* _HOW TO COMPLETE THIS TASK_
Please set down the records below exactly as they appear.
^^^^^^^^
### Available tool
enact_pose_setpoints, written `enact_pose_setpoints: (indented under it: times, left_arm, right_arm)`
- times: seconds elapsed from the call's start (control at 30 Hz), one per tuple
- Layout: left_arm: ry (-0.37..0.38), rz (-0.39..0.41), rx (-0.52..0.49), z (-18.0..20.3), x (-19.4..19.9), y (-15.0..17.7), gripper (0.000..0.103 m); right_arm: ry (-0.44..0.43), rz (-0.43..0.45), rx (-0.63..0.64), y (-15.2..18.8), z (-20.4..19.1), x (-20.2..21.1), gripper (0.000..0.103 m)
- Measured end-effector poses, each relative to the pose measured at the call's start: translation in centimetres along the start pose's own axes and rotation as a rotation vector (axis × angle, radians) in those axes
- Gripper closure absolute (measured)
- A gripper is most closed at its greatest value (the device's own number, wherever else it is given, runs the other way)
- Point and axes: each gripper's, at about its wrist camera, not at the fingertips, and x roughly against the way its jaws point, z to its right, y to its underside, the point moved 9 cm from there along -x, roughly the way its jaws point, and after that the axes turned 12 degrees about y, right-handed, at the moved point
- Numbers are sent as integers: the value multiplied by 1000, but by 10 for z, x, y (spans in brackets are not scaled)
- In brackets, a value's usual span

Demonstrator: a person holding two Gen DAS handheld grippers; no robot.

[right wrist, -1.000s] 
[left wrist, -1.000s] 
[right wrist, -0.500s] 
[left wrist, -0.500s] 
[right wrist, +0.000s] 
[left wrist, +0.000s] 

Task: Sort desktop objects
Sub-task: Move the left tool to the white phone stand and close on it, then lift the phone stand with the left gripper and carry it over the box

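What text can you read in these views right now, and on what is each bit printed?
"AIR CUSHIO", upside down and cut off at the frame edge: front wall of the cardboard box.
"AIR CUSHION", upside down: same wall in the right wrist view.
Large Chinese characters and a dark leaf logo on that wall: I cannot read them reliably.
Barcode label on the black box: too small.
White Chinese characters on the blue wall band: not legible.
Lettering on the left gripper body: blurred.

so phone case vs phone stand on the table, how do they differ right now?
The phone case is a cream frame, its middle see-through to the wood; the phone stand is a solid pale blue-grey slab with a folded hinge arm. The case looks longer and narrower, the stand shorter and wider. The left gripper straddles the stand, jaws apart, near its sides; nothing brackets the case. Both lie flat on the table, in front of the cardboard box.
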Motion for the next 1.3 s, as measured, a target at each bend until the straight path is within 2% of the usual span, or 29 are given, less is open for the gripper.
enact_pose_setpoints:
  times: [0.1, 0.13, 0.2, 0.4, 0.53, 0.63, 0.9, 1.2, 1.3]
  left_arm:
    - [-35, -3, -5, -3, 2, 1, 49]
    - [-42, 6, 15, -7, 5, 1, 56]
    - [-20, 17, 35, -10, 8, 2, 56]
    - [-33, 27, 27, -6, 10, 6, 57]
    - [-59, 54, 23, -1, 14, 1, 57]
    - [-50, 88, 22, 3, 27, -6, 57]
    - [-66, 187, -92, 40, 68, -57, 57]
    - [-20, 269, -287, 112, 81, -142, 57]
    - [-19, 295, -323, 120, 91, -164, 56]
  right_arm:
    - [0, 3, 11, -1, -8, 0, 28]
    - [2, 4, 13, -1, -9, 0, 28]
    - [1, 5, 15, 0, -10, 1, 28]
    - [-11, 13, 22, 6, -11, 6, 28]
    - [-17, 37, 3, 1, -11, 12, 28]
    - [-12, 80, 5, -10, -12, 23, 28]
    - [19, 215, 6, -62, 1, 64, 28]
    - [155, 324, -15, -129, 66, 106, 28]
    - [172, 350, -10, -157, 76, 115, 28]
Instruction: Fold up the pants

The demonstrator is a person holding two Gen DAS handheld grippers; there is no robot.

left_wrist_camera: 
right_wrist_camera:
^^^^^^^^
* _ANSWER BELOW_
### Available tool
enact_pose_setpoints, written `enact_pose_setpoints: (indented under it: times, left_arm, right_arm)`
- times: seconds elapsed from the call's start (control at 30 Hz), one per tuple
- Layout: left_arm: ry (-0.37..0.38), rz (-0.39..0.41), rx (-0.52..0.49), z (-18.0..20.3), x (-19.4..19.9), y (-15.0..17.7), gripper (0.000..0.103 m); right_arm: ry (-0.44..0.43), rz (-0.43..0.45), rx (-0.63..0.64), y (-15.2..18.8), z (-20.4..19.1), x (-20.2..21.1), gripper (0.000..0.103 m)
- Measured end-effector poses, each relative to the pose measured at the call's start: translation in centimetres along the start pose's own axes and rotation as a rotation vector (axis × angle, radians) in those axes
- Gripper closure absolute (measured)
- A gripper is most closed at its greatest value (the device's own number, wherever else it is given, runs the other way)
- Point and axes: each gripper's, at about its wrist camera, not at the fingertips, and x roughly against the way its jaws point, z to its right, y to its underside, the point moved 9 cm from there along -x, roughly the way its jaws point, and after that the axes turned 12 degrees about y, right-handed, at the moved point
- Numbers are sent as integers: the value multiplied by 1000, but by 10 for z, x, y (spans in brackets are not scaled)
- In brackets, a value's usual span

Demonstrator: a person holding two Gen DAS handheld grippers; no robot.

[right wrist, -1.000s] 
[left wrist, -1.000s] 
[right wrist, -0.500s] 
[left wrist, -0.500s] 
[right wrist, +0.000s] 
[left wrist, +0.000s] 

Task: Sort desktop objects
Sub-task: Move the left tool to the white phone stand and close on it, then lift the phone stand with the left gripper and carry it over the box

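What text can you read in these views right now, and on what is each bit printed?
"AIR CUSHIO", upside down and cut off at the frame edge: front wall of the cardboard box.
"AIR CUSHION", upside down: same wall in the right wrist view.
Large Chinese characters and a dark leaf logo on that wall: I cannot read them reliably.
Barcode label on the black box: too small.
White Chinese characters on the blue wall band: not legible.
Lettering on the left gripper body: blurred.

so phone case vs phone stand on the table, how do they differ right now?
The phone case is a cream frame, its middle see-through to the wood; the phone stand is a solid pale blue-grey slab with a folded hinge arm. The case looks longer and narrower, the stand shorter and wider. The left gripper straddles the stand, jaws apart, near its sides; nothing brackets the case. Both lie flat on the table, in front of the cardboard box.
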Motion for the next 1.3 s, as measured, a target at each bend until the straight path is within 2% of the usual span, or 29 are given, less is open for the gripper.
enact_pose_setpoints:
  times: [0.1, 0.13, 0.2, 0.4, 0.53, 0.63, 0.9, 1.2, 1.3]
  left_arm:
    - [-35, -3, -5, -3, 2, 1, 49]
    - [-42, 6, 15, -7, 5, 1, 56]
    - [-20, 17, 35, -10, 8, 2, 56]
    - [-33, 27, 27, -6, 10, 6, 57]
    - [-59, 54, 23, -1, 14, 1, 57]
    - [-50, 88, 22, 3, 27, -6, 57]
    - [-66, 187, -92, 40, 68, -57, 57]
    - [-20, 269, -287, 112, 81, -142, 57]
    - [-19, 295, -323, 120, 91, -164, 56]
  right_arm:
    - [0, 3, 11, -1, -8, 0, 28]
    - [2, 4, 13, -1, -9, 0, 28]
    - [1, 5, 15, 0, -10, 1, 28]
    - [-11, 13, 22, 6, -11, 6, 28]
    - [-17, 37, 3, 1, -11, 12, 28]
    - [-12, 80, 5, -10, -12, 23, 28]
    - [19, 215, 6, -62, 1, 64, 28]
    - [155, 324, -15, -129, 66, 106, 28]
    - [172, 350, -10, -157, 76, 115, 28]
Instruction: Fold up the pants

The demonstrator is a person holding two Gen DAS handheld grippers; there is no robot.

left_wrist_camera: 
right_wrist_camera:

No more output remains.